__Dataset content__.

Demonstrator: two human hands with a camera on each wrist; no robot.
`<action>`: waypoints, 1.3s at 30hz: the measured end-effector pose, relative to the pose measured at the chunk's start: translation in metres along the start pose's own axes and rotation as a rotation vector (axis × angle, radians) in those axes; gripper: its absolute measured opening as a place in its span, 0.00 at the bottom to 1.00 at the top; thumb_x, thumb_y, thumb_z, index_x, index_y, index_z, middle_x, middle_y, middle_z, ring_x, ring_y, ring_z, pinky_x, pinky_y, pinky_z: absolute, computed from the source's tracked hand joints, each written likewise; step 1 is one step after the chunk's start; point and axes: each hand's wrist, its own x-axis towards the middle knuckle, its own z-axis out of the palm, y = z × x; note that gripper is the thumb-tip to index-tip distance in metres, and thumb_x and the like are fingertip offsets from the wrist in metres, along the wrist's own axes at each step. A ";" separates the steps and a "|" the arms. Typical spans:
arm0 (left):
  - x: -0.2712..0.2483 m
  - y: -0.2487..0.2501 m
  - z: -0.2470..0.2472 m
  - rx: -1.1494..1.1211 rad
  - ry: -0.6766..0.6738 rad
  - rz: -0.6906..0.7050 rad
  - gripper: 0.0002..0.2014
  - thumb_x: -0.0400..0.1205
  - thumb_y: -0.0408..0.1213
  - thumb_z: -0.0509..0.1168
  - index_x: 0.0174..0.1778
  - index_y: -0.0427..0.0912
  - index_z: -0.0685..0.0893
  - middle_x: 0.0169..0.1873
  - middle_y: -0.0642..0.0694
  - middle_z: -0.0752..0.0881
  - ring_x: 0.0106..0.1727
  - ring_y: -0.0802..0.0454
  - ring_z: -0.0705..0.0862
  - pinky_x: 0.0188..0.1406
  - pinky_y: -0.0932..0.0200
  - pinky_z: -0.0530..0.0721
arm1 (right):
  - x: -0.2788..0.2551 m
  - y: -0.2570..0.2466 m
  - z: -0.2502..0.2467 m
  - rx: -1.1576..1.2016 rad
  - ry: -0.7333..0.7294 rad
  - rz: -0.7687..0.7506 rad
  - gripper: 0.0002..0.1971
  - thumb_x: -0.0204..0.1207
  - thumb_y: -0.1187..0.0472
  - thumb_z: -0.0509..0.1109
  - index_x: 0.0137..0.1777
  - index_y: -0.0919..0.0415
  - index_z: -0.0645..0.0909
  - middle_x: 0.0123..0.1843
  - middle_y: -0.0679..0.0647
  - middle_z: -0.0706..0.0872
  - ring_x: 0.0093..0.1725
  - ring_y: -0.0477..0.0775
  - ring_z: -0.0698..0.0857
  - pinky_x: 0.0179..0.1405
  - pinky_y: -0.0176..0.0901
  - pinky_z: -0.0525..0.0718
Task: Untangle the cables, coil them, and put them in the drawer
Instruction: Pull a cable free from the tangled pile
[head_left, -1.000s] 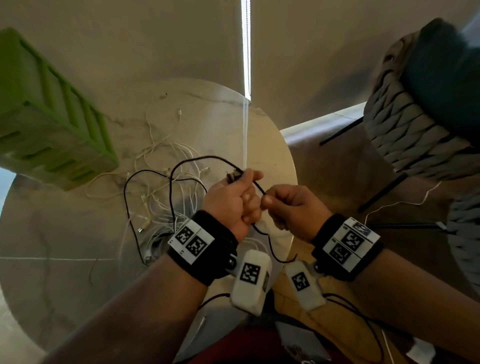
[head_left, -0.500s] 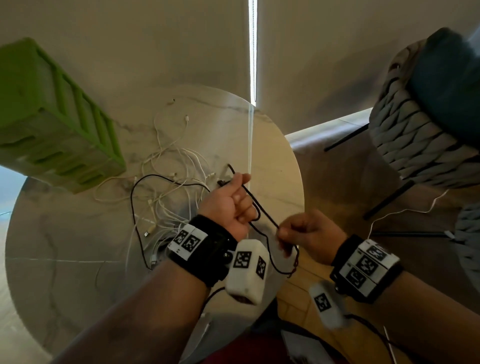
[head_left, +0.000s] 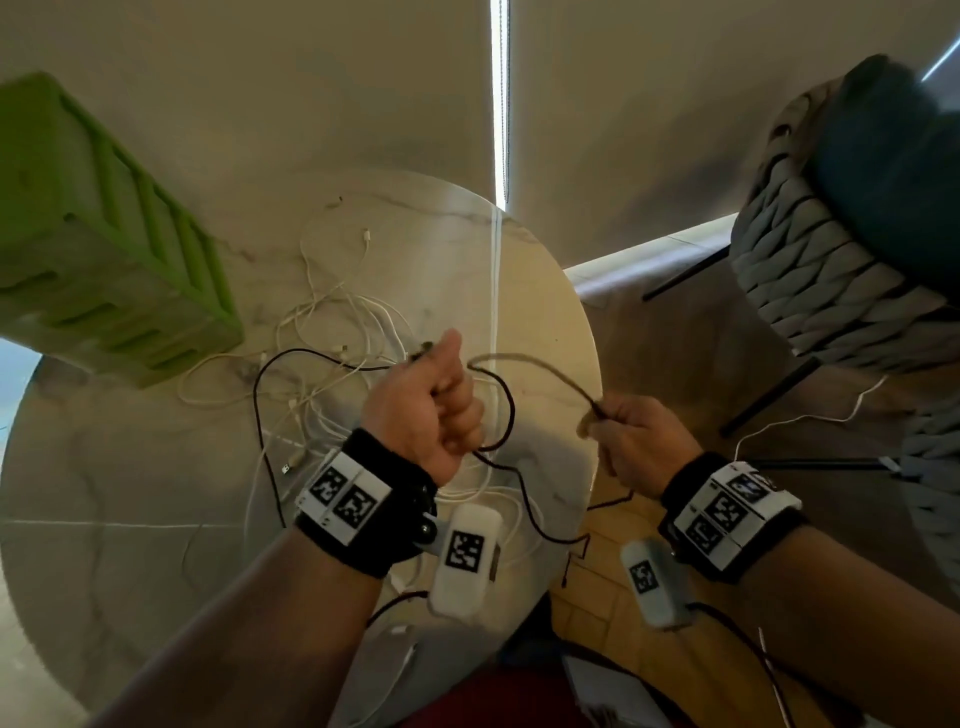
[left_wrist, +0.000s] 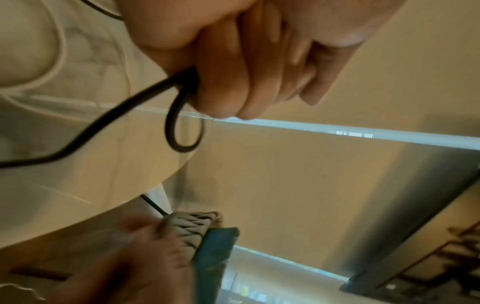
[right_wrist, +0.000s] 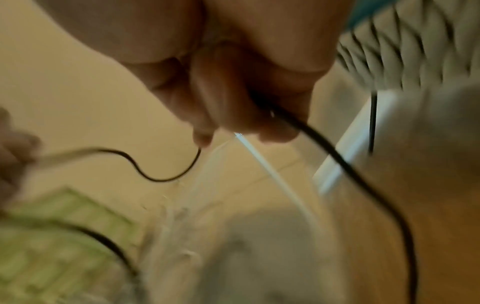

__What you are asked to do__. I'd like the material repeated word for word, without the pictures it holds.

__Solution to the problem__.
Demonstrator: two human hands with a camera on each wrist; no robot.
`<action>`: waypoints, 1.3s at 30hz: the measured end-effector pose, relative to the pose measured at the chunk's start: translation in metres along the start pose's own axes and rotation as a rotation vector (axis × angle, radians) in those axes; gripper: its absolute measured opening as a place in its span, 0.00 at the bottom to 1.00 at the top; thumb_x, thumb_y, thumb_z, index_x, index_y, index_z, middle_x, middle_y, middle_z, ring_x, ring_y, ring_z, pinky_x, pinky_y, pinky_z: absolute, computed from the source's tracked hand joints, each written likewise; step 1 is one step after the chunk's start; point and axes: each hand's wrist, its own x-axis towards the middle knuckle, its own z-axis out of the palm, y = z × x; note that gripper is the thumb-tip to index-tip distance in metres, and thumb_x and the like are fingertip offsets from the wrist in metres, along the wrist's own axes at each step. A ";" separates the steps and a "|" the arms. Typical spans:
arm0 (left):
  - x: -0.2712..0.2483 m
  - y: -0.2487..0.2501 m
  - z: -0.2470..0.2472 m
  - rx: -1.1494..1.1211 rad
  - ry: -0.6766..0.6738 rad
  - rz: -0.6906..0.7050 rad
  - gripper: 0.0002..0.2014
  - thumb_x: -0.0400..0.1205
  - thumb_y: -0.0408..0.1213
  - thumb_z: -0.0509..0.1168
  - index_x: 0.0174..0.1778
  - index_y: -0.0427..0.0912
  - index_z: -0.0685..0.0893
  - middle_x: 0.0169..0.1873
  - middle_y: -0.0642..0.0694
  - middle_z: -0.0752..0.0881
  - ring_x: 0.0106..0.1727
  - ring_y: -0.0802..0.0454
  - ring_z: -0.0705..0.0862
  - pinky_x: 0.0188..0.1406
  - pinky_y: -0.0932..0.0200
  - pinky_z: -0.0530..0.0721
arm1 (right):
  - x: -0.2788..0.2551 m
  - y: -0.2570..0.2466 m
  - z: -0.2502..0.2467 m
  - rx: -1.1576..1.2016 rad
  - ry: -0.7333..0.7294 rad
  - rz: -0.7687..0.7506 rad
  - gripper: 0.0002..0.1971
  - thumb_x: -0.0204..0.1207
  - thumb_y: -0.1187..0.0472
  - thumb_z: -0.0509..0.1109
  - index_x: 0.0137..0.1777
  - index_y: -0.0919..0.0415
  - index_z: -0.0645..0.0909
  - middle_x: 0.0123..0.1843
  - middle_y: -0.0679..0.0647
  - middle_z: -0.0706..0.0872
  - ring_x: 0.0093..0.1725
  - ring_y: -0.0477..0.0775
  - ring_z: -0.0698..0.0857
  - pinky_x: 0.0179..0.1405
  - pinky_y: -0.0176..0.0901
  - pinky_z: -0.0525..0.0718
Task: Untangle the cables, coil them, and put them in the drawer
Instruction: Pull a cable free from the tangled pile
[head_left, -1.000s] 
[head_left, -0.500s] 
[head_left, +0.000s] 
[left_wrist, +0.000s] 
[right_wrist, +0.000s] 

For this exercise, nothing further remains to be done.